Le soldat laissa Gerald et l'animal seuls et s'éloigna vers les lignes de front. Gerald appela encore une fois Sullivan, mais n'obtenant aucune réponse, il saisit finalement les rênes et retourna en hâte vers le poste médical. 



Le barrage de l'artillerie britannique commença à 4 heures du matin et se poursuivit sans relâche jusqu'au lever du soleil. Lorsque les tirs se turent enfin et que les vents dominants furent déterminés, l'ordre fut donné sur les lignes de front de procéder à l'épandage de chlore gazeux. Les troupes enfilèrent leurs masques de protection, ouvrirent les conteneurs et regardèrent le vent transporter rapidement d'épais volutes de vapeurs jaunes et nocives à travers la plaine désertique en direction des tranchées allemandes. Le compte à rebours fut alors lancé.


L'anxiété au sein du quartier général britannique atteignit son paroxysme lorsque les coups de sifflet annonçant le début de l'assaut terrestre retentirent. Les chronomètres commencèrent à tourner et, peu après, les tirs des mitrailleuses défensives allemandes se firent entendre. Le temps ralentit, les secondes semblant durer des heures.


Soudain, un lieutenant fit irruption dans la tente de commandement, essoufflé d'avoir sprinté depuis le poste de télégraphe.


"Nous avons fait une percée, mon général !" s'exclame-t-il. "Nous avons ouvert une brèche de cent mètres de large dans la ligne allemande !

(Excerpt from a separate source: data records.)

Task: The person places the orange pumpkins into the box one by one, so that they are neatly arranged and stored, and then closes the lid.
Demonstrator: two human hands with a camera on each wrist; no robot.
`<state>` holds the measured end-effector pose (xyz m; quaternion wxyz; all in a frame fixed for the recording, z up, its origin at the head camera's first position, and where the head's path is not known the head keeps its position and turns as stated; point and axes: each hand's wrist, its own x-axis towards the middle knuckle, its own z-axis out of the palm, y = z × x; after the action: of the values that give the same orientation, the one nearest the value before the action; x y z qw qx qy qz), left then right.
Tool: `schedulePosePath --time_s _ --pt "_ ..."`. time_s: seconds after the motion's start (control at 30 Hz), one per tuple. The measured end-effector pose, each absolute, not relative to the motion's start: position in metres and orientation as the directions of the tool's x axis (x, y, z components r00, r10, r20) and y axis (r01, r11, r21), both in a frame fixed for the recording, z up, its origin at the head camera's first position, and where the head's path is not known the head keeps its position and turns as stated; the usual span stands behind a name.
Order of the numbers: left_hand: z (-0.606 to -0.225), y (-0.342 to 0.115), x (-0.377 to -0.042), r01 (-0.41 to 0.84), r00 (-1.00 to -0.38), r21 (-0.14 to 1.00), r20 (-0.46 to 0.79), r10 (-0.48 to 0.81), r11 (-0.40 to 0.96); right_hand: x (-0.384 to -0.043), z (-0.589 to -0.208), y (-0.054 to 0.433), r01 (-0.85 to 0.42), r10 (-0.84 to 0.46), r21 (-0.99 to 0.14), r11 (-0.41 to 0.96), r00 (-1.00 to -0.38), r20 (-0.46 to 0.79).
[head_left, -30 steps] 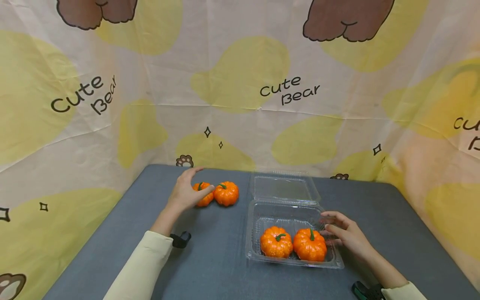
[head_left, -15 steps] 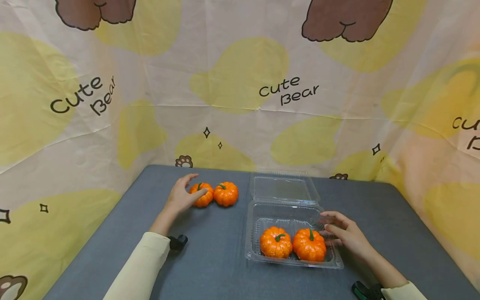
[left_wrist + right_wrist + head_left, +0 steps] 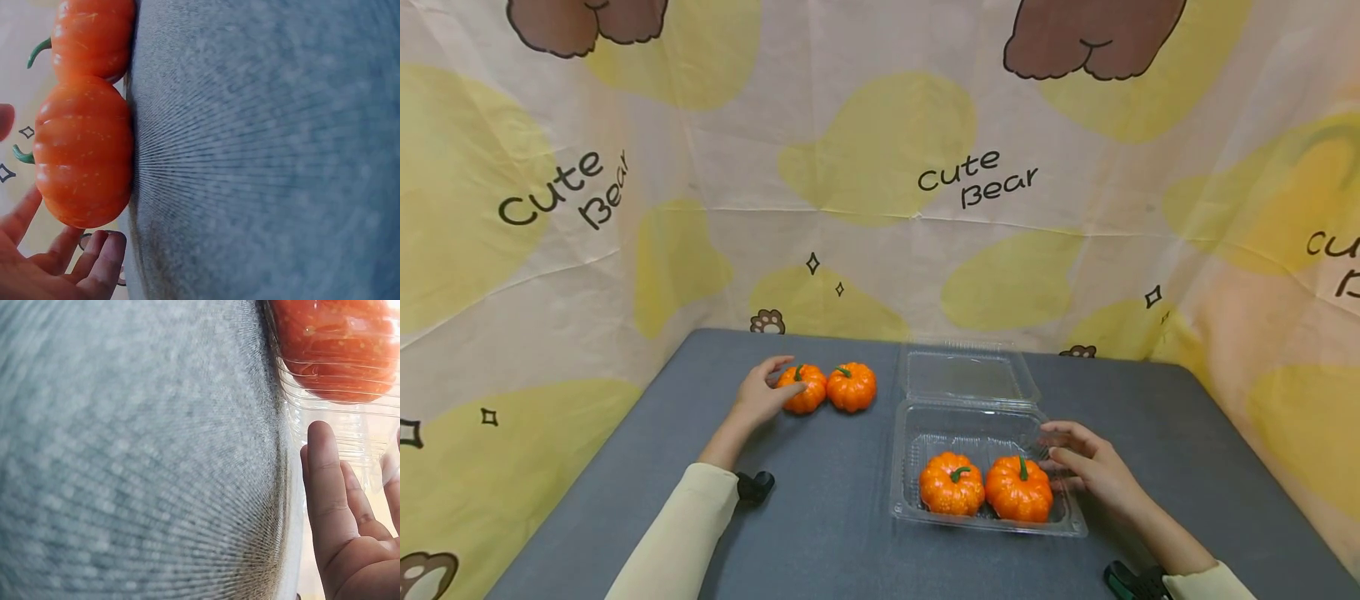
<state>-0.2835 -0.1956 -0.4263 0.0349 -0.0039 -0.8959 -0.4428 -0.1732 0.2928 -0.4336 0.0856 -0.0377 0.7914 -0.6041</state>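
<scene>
My left hand (image 3: 760, 396) is spread around the left side of a small orange pumpkin (image 3: 806, 390) with a green stem. In the left wrist view the thumb (image 3: 5, 120) stands apart from that pumpkin (image 3: 84, 153), and the fingers (image 3: 103, 262) lie close to its side; contact is hard to tell. A second pumpkin (image 3: 852, 387) sits against it on the right. My right hand (image 3: 1097, 467) rests beside the right wall of a clear plastic clamshell box (image 3: 917, 425), its fingers (image 3: 325, 469) extended along the wall. Inside the box sit two more pumpkins, a left one (image 3: 952, 484) and a right one (image 3: 1019, 490).
The box's clear lid (image 3: 970, 375) lies folded back toward the rear of the grey table (image 3: 827, 517). A printed cloth backdrop (image 3: 880, 167) rises behind the table and at both sides.
My left hand has drawn slightly back to the left and lowered around the left pumpkin, its thumb coming across the pumpkin's front. The right hand, box and pumpkins stay put.
</scene>
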Motion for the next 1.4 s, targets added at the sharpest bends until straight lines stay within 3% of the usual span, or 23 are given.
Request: schedulePosePath --time_s 1.4 --pt "-0.4307 -0.1977 -0.2829 -0.013 -0.999 0.825 0.010 -0.039 0.565 -0.1722 -0.4351 0.2946 0.012 -0.177 -0.964 0.265 -0.982 -0.061"
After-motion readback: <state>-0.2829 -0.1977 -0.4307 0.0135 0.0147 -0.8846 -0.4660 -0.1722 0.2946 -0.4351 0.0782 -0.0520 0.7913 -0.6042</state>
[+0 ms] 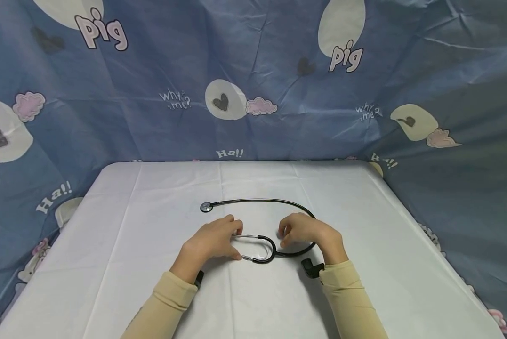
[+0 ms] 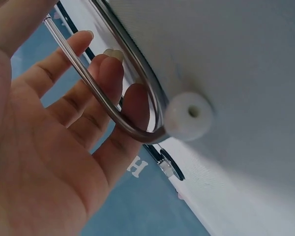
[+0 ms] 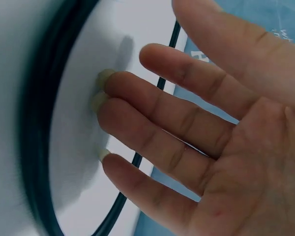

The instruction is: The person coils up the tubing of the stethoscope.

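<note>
A stethoscope [image 1: 292,254] with black tubing lies on the white-covered table, its tubing looping round the right side to the chest piece [image 1: 206,207] at the far left. My left hand [image 1: 214,239] is at the metal ear tubes, thumb by the near one and fingers by the far one. In the left wrist view, loosely bent fingers lie behind a bent metal tube [image 2: 101,96] that ends in a white ear tip [image 2: 189,115]. My right hand [image 1: 306,230] hovers within the tubing's curve, holding nothing. Its fingers are relaxed beside the black tubing [image 3: 37,118] in the right wrist view.
The table [image 1: 151,301] carries a creased white cloth. Behind it and along its sides hangs a blue printed curtain [image 1: 253,56]. A small black device [image 1: 311,268] is at the right wrist.
</note>
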Demonstrator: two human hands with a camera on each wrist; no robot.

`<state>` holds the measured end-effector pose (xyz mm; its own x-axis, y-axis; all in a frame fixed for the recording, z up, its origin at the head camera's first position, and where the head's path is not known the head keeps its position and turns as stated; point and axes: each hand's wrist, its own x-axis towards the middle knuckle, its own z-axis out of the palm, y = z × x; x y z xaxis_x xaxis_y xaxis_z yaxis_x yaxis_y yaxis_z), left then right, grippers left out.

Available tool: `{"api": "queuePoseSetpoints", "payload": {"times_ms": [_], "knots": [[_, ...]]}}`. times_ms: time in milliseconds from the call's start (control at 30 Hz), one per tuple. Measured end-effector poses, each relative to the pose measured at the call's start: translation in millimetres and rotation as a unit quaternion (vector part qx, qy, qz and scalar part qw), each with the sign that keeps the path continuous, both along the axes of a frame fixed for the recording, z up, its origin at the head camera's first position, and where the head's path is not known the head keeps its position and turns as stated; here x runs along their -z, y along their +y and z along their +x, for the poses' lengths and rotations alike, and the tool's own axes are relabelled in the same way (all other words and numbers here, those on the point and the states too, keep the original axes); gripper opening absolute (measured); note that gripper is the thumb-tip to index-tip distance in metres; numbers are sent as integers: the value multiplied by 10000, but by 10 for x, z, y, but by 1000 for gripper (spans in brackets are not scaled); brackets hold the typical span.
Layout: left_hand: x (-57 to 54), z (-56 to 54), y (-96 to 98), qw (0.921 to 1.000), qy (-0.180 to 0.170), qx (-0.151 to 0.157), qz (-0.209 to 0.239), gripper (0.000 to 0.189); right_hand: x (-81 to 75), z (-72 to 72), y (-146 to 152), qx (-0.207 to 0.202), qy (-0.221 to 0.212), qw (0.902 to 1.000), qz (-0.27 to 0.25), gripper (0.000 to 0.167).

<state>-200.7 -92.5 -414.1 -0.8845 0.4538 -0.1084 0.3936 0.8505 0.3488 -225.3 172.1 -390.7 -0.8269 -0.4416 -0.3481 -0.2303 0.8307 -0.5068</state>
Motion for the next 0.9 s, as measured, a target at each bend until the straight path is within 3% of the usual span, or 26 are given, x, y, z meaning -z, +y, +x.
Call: {"api": "queuePoseSetpoints", "payload": {"times_ms": [567,900], "knots": [[58,-8,-68,9998,136,-153,54,52,130,106,-69,-311,128,9994,128,17],[64,-46,-127,9992,409,-27,15,65,100,48,-62,-327,310,9982,-403,13]]}}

Le général regarda l'homme avec étonnement, puis consulta sa montre : il ne s'était écoulé que cinq minutes depuis que la première vague avait franchi le sommet.


"Comment est-ce possible ?" balbutia le général. "Comment ont-ils pu établir des communications aussi rapidement ? Qu'en est-il des pertes ?"

Le lieutenant eut soudain l'air peu sûr de lui. "Aucune perte n'a été signalée, mon général", dit-il.


"Zéro ? Le général était incrédule. "Comment ça, zéro ?


"Le bataillon qui a atteint les lignes allemandes l'a fait sans résistance, mon général", poursuivit le lieutenant. "Ils ont capturé quatre cents prisonniers allemands et six positions d'artillerie. Ils ont rapporté que l'ennemi n'avait pas été affecté par les obus ni par le gaz, mais qu'il semblait être intoxiqué, dans une sorte de stupeur. Ils se.."

"Quoi donc ?", s'exclama le général.


"Ils se marraient, mon général", dit le lieutenant. Tous les membres de l'état-major se regardèrent, bouche bée. 


La nouvelle de la percée commença à se répandre rapidement depuis la ligne de front. Des acclamations retentirent dans les rangs, jusqu'à la tente médicale. Les infirmières se prirent dans les bras, les aides-soignants poussèrent des cris de joie et Gerald sortit en courant pour s'imprégner de la première bonne nouvelle depuis des semaines. Sa joie fut interrompue lorsqu'il entendit soudain Sterling hurler à l'intérieur de la tente : "Sainte Mère de Manchester, que font tous ces bidons de chlore ici ? Et où diable se trouve le gaz hilarant ? HALFWORTH !!"